Recorded data

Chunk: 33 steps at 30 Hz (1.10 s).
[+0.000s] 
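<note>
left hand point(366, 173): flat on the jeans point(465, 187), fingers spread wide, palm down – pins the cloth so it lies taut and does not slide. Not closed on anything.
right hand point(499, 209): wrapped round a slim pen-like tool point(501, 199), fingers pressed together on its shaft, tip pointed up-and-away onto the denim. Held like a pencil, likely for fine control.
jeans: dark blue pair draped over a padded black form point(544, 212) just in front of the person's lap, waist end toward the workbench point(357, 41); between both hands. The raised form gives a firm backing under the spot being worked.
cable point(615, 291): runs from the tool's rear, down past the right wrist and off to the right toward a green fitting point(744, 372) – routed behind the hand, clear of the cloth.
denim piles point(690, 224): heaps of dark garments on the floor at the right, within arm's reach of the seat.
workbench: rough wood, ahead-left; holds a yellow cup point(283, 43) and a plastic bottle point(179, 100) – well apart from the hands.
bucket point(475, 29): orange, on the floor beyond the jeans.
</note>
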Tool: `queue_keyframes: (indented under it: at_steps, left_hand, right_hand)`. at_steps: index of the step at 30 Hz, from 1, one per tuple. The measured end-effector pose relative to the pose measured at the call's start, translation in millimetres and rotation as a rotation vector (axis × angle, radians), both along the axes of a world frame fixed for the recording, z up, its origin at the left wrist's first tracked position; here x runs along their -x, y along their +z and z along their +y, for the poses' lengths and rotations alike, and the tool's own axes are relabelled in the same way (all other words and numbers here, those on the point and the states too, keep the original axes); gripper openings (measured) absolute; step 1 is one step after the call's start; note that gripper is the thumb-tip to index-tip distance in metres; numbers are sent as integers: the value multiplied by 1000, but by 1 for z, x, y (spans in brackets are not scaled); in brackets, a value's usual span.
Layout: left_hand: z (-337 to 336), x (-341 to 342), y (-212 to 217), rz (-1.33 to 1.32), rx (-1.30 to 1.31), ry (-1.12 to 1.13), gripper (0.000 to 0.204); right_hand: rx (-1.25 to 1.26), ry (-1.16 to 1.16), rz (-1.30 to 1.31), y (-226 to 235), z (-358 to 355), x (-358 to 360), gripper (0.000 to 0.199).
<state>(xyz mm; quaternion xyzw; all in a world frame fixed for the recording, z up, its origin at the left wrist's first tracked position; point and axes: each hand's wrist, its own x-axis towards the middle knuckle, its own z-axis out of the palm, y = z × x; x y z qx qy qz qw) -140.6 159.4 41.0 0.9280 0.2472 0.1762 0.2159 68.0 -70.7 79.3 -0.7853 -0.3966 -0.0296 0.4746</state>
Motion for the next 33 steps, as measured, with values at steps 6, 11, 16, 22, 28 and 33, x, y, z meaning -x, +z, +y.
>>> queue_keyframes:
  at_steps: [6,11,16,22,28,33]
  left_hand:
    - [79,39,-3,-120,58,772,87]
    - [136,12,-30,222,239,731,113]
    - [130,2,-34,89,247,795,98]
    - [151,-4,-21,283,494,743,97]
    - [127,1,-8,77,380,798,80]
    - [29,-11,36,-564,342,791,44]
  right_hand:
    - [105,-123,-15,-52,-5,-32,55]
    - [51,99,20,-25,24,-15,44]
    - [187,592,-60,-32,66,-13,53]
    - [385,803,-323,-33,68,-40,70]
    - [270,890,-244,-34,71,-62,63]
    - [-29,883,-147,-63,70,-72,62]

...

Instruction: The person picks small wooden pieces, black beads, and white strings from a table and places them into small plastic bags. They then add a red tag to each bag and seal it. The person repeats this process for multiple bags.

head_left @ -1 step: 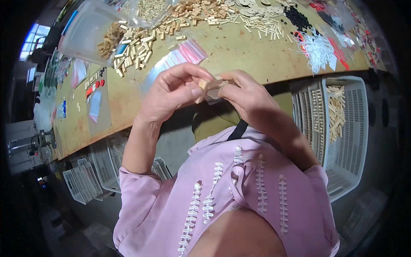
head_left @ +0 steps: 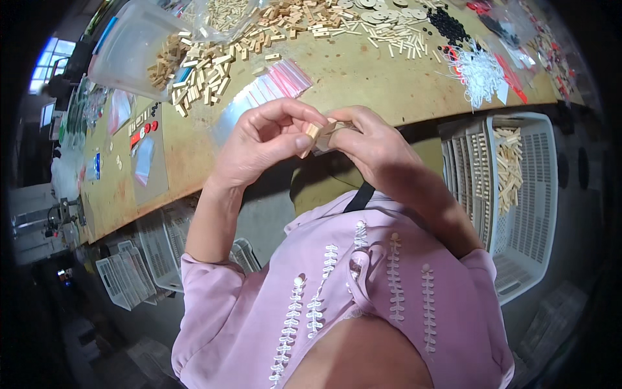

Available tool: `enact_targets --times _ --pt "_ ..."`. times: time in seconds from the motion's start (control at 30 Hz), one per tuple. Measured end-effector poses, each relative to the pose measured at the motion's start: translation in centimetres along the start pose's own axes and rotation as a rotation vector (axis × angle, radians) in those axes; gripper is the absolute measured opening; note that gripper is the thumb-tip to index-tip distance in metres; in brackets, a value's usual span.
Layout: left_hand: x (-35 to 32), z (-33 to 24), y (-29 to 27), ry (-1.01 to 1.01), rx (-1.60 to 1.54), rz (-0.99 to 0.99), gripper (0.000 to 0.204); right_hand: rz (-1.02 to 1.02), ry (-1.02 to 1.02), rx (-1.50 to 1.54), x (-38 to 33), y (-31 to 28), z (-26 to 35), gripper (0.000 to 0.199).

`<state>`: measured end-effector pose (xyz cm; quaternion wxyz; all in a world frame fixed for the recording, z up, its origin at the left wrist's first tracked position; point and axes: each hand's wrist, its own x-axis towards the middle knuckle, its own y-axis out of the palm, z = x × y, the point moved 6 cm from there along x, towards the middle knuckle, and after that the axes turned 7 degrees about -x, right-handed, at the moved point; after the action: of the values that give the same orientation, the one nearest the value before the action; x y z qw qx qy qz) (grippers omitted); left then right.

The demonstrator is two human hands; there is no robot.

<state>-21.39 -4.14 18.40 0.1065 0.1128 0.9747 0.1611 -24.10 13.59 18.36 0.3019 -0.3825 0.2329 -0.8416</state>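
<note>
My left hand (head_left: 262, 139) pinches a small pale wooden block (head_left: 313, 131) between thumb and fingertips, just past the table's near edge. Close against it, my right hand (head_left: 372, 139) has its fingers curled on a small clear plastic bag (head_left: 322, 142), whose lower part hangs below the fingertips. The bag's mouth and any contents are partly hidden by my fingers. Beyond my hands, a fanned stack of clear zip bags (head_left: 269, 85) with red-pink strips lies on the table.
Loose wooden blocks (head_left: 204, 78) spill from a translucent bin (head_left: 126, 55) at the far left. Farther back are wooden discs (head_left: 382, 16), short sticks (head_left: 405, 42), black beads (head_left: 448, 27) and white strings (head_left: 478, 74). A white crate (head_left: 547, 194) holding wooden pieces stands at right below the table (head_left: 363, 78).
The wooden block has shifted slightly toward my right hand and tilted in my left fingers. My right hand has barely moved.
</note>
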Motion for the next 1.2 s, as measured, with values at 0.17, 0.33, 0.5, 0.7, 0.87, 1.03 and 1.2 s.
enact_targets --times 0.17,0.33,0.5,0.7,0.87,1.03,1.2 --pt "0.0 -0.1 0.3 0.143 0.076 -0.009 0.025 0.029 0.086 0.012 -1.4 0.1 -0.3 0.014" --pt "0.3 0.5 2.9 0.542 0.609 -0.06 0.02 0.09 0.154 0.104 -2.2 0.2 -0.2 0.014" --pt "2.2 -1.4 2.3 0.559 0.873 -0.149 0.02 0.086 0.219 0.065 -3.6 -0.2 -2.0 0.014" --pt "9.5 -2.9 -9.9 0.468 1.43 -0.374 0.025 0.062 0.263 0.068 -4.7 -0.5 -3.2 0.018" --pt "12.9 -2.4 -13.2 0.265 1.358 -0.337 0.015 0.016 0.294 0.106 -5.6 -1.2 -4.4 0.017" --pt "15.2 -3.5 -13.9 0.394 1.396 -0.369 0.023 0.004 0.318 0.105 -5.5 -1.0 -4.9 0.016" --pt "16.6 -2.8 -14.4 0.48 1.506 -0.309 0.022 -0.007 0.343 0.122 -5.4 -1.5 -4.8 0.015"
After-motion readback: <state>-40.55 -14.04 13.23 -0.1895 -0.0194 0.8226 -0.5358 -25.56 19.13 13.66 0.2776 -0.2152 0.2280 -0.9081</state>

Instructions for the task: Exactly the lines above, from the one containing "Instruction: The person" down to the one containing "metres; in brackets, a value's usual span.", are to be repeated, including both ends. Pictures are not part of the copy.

Answer section:
Instruction: The person picks small wooden pieces, black beads, and white strings from a table and places them into small plastic bags. They then add a red tag to each bag and seal it. The person repeats this process for multiple bags.

head_left @ -1 step: 
head_left @ +0 steps: 

Available tool: `enact_targets --times _ --pt "_ ..."`. times: time in seconds from the motion's start (control at 30 Hz), one per tuple. Measured end-effector poses, each relative to the pose measured at the motion's start: translation in centimetres along the start pose's own axes and rotation as a rotation vector (axis × angle, radians) in those axes; gripper is the absolute measured opening; note that gripper is the thumb-tip to index-tip distance in metres; in brackets, a value's usual span.

The output is finished and nothing more is needed.